А ты живой, ты ползаешь по ее безголосому телу, пресмыкаешься, что червячок. Но вот что дивно - молчишь. Пуповиной еще с матерью связан. На мое, позднее уже разумение, через эту пуповину она все время и остерегала, умоляла тебя голос подать. Потому что опять же человек без боли, без крика на белый свет не приходит. Он обвестить себя должен земле, иначе не жилец. А ты без голоса - и живой. Нож я потерял, пока зайцем скакал по земле и воде. Пришлось зубами перегрызать пуповину. Все никак не отваживался узлом ее перевязать. Знал, что надо, а как вязать живое... У тебя и сейчас пупок косенький и наружу. Правильно я говорю?
- Правильно, - подтвердил Германн. - Кривенький и выпуклый.
- Прости, - сказал отец, - как уж смог, так и разделил тебя с матерью. Поднял за ножки, подглядывал в свое время - бабки-повитухи так делали, встряхнул в воздухе. Заслепился даже, крику, думаю, будет, а ты только икнул и задышал ровно. Икнул и глазками мутными, мутными на меня повел. Но скоро и они прояснились. И ты закрыл их и заснул, по-живому, хорошо, спокойно заснул. А дальше мне нечего тебе рассказывать.
- Не верю, отец, - сказал Германн. И он действительно не поверил. Потому что отец ему ничего еще не объяснил. Это было только его вступление в жизнь. Жуткое, страшное и совсем неправдоподобное. Все остальное должно было последовать дальше, и наверняка не менее жуткое и страшное. Но он хотел знать всю правду о себе, какой бы она ни была, раз и навсегда покончить с тайной своего появления на свет. В ад ведь тоже дважды не загоняют, единожды попав, горят в нем вечно. И он добровольно отказывался от блаженного рая неведения. Он обрекал себя на вечный огонь и беспрерывно кипящую смолу. Только бы сознание, душа очистились от нагара, порожденного недомолвленностью, недосказанностью, истерзывающей многозначностью намека. И в этой ночи, в которой Германн сейчас пребывал с отцом, а он его по-прежнему считал своим отцом, в этой кочке, на которой они сейчас сидели, были сокрыты и тайна, и правда.

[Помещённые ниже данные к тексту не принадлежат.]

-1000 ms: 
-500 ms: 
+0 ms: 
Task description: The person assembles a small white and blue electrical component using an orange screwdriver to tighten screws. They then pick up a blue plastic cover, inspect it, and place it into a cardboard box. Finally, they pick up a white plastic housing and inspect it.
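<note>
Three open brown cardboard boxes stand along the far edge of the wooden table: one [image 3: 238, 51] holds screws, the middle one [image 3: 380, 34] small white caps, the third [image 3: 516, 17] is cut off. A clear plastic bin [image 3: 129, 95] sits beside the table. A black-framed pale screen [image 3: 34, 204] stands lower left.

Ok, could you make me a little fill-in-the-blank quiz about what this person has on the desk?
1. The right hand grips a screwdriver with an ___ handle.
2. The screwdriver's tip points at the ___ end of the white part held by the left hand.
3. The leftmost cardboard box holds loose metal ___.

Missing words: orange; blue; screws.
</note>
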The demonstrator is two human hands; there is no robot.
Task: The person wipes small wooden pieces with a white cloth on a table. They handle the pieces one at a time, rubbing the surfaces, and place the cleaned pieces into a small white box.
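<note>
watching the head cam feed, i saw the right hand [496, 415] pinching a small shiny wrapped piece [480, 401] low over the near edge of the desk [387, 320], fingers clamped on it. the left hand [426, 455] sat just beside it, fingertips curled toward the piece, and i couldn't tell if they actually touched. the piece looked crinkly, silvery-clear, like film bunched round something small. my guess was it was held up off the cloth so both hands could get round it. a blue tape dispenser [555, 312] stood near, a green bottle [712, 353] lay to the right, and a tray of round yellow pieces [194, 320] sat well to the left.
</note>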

Он физически ощущал и то, и другое, по быстрому горячему току крови в своем теле, по ровному, хотя чуть и приспешенному стуку сердца. И было такое ощущение - так размеренно бьется не одно его сердце. Их великое множество - оживших вдруг в этой ночи сердец. Сердце приливно дышащей земли, такое же отливно-приливное дыхание луны и даже скошенных, мертвых уже трав, усыхающе потрескивающих под покровом ночи. Все, все кругом торопилось ему что-то внушить, передать, сказать. И только человек, его отец, противился этому, хотя первым обещал раскрыться весь до донышка. Может, именно в этом заключается самая великая правда. Все ведь отцы, уходя на тот свет, чего-то недоговаривают, недосказывают своим сыновьям. Самого главного недоговаривают. Может, эта недоговоренность и держит их до поры до времени на земле, продляет их жизнь. И отец сейчас скажет все, выговорится и скончается. Но Германн ценой даже жизни отца жаждал добраться до правды. И если это возможно, он согласен услышать правду и сам умереть, вместо отца. Правда была дороже его собственной жизни.

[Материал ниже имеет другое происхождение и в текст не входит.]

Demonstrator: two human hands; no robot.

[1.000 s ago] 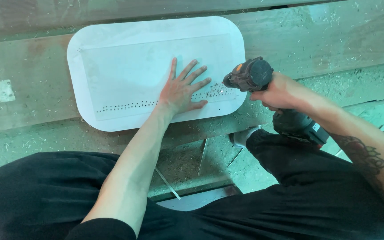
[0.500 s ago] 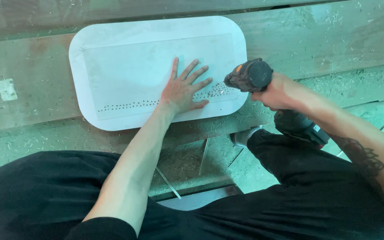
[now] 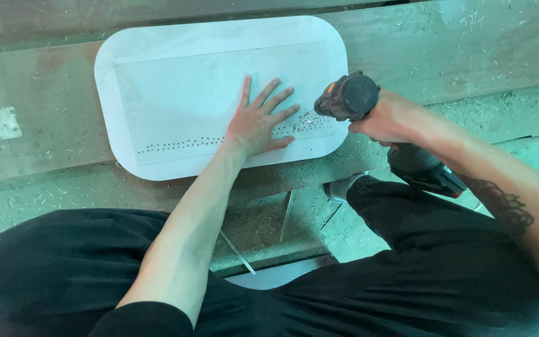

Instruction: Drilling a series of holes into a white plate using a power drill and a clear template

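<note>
A white panel (image 3: 176,68) with rounded corners lies on the dusty surface (image 3: 469,56). The left hand (image 3: 258,122) presses flat, fingers spread, on the panel's lower right. The right hand (image 3: 391,118) closes its grip round a drill (image 3: 347,97) at the panel's right edge.

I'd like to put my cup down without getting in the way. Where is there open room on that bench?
The wooden bench is open left of the white panel, around a small pale tag, and again at the far right above the drill. It is crowded where the left hand presses the panel beside the right hand holding the drill.
</note>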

- Ты чего-то боишься, отец?
- Боюсь, сын. Боюсь самого себя.
- Такая страшная правда?
- Правда сама по себе не страшная, как и смерть. Страшная правда о себе.
- Она никуда не пойдет дальше этой ночи и меня.

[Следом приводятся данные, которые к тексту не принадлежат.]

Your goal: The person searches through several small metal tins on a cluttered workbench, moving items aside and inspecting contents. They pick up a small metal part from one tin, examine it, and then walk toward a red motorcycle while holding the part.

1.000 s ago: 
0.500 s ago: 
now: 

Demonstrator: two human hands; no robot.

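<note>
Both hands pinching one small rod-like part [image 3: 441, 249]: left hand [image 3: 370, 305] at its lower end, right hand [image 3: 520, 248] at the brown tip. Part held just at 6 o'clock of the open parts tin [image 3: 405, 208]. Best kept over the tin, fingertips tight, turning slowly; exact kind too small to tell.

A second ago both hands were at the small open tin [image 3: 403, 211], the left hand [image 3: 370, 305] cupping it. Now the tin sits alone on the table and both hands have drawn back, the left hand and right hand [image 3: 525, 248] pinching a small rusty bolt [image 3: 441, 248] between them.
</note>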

- И ты думаешь, этого мало? Не дай Бог твоему сыну услышать всю правду о тебе.
- Я твой сын. И я хочу слышать.
- Но ее не слышать, ее понимать надо. Это ложь любит бить себя в грудь, а правда тихенькая, как многие люди вокруг нас в нашем селе. Она больше любит молчать и тем оказывать себя.
- И это все, что ты мне хочешь сказать, что хочешь передать мне?